Петр Петрович ничего не скрывал. Говорил про то, как надоело кроить заказные картины, склеивать красивый образ из обрывков бессмысленной жизни. А жизень у вас, у богатых, пресная. Как рис в японском ресторане: без черной жижи и зеленой гущи – не съесть. Петр Петрович нарочито произносил по-народному: жизень. Нанимаете профессионалов, картинка выстроена, баланс взят, а глаз остановить не на чем. Деревянные улыбки, дорогая безвкусица, недолюбленные дети, всем на всех наплевать. Про нормальных людей снимаешь, так у них в альбомах дети с наглыми глазами любимчиков, кавардак за праздничным столом, смешные сцены, все хохочут или ругаются до настоящей драки; просматриваешь видеоархив – кадр плывет, камеры трясутся в нетвердых руках, зато какие попадаются сцены! Умилительные до слез. Собачка ползет на брюхе к любимой хозяйке, оставляя на паркете мокрый след: описалась от радости, давно не видались. Батюшка кунает младенца в купель, младенец забавно кряхтит и морщится. На диване дедушка в орденах, а рядом его старый пес. Тоже с орденами. Сидят гордые, глуповатые, добрые; грустно, скоро умрут оба…
Петр Петрович увлекся; Мелькисаров его осадил: а, так вы и про бедных снимаете? без денег? я и не знал; ну что ж, благородно.
Котомцев поперхнулся. Ну да… и правда, чего это я. Меняю пластинку.
И тут Степан Абгарович понял: вот он, счастливый случай, сам подвернулся; Петра Петровича ему еврейский бог послал.
– Слушайте, Петр Петрович, меня давно беспокоит жена.

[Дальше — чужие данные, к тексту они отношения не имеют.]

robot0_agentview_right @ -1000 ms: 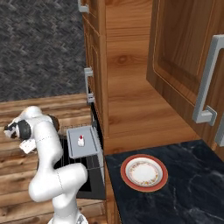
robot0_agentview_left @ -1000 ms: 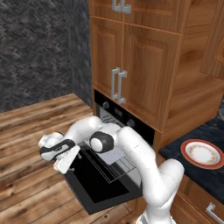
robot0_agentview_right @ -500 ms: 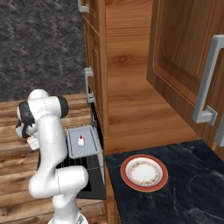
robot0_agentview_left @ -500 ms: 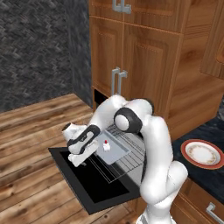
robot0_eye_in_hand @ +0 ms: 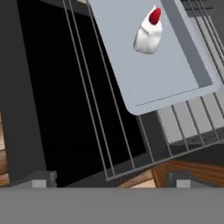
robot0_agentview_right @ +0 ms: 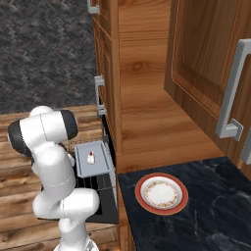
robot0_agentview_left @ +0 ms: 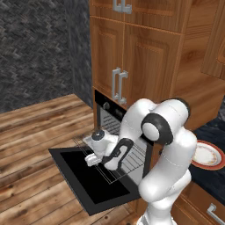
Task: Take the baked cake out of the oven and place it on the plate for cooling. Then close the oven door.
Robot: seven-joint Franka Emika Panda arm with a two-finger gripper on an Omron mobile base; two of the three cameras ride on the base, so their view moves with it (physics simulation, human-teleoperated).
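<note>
Wood floor (robot0_agentview_left: 30, 132), dark counter (robot0_agentview_right: 211, 215) w/ plate (robot0_agentview_right: 162, 192); walls maybe stone.

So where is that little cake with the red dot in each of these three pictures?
Left base view: I cannot make the cake out; the arm covers most of the pulled-out rack.
Right base view: the cake sits mid-left, on the grey tray.
Hand view: near the top, right of centre, on the same tray.
Shared landmark: the wire rack under the tray.
</note>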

– Хороший зачин для романа.
– Будете подначивать – упустите заказ.
– Прошу, мессир! Что угодно, но только не это. Заказ – святое. Я весь внимание и сама серьезность!

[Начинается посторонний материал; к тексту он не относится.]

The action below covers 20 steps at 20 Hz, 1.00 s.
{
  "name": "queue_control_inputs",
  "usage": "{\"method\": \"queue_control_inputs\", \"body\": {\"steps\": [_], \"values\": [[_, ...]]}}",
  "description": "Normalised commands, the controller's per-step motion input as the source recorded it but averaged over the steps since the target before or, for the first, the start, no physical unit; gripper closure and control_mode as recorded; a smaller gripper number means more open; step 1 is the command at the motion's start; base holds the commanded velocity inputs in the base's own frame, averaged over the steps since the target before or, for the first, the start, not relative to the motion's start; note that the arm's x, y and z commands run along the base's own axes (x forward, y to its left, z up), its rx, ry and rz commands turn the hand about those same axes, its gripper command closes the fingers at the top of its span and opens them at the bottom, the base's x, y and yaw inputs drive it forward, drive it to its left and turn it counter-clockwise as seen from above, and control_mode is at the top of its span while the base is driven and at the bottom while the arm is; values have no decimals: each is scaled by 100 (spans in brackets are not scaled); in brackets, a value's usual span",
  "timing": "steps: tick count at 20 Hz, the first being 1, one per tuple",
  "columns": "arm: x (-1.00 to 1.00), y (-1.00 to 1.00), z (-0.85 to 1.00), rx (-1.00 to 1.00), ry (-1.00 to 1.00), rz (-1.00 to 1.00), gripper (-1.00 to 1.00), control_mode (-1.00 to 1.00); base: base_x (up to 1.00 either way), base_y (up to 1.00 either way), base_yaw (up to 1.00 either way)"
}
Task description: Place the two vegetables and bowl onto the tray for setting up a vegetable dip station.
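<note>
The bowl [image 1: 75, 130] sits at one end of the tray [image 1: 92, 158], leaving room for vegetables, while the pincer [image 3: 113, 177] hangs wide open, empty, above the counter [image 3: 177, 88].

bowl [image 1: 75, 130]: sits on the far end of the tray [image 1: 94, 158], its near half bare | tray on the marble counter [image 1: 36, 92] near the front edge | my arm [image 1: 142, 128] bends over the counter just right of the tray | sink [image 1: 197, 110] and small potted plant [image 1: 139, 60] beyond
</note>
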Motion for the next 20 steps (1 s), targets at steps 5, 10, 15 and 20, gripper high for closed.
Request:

Мелькисаров не стал погружаться в подробности. Кто такой этот Петр Петрович, чтобы посвящать его в семейные тайны? Интеллектуальная обслуга, талантливый парень, но в общем-то пустое место. Ничего он не поймет в их непонятной жизни. Неужели же рассказывать ему про Тёму? про то, как Степан Абгарович первый раз увидел сына: в аэропорту, укутанного, упрятанного в глубь меховой берлоги? Из этой берлоги сияли два огромных осмысленных глаза, темных, влажных, доверяющих и таких родных, как будто бы ты сам на себя смотришь из другого, маленького тельца. Тёмины глаза – всегда перед ним; нельзя сказать, что он их помнит (что такое память? нервная игра воображения), он их не помнит – он их по-настоящему видит, эти глаза и сейчас перед ним. Котомцев послушает, послушает – и дерзко спросит: а где сыночек ваш? в Вевейске? и как давно с сынулей не общались? С Нового года??? Ни письма, ни звонка? Да, да, конечно же: это настоящая любовь.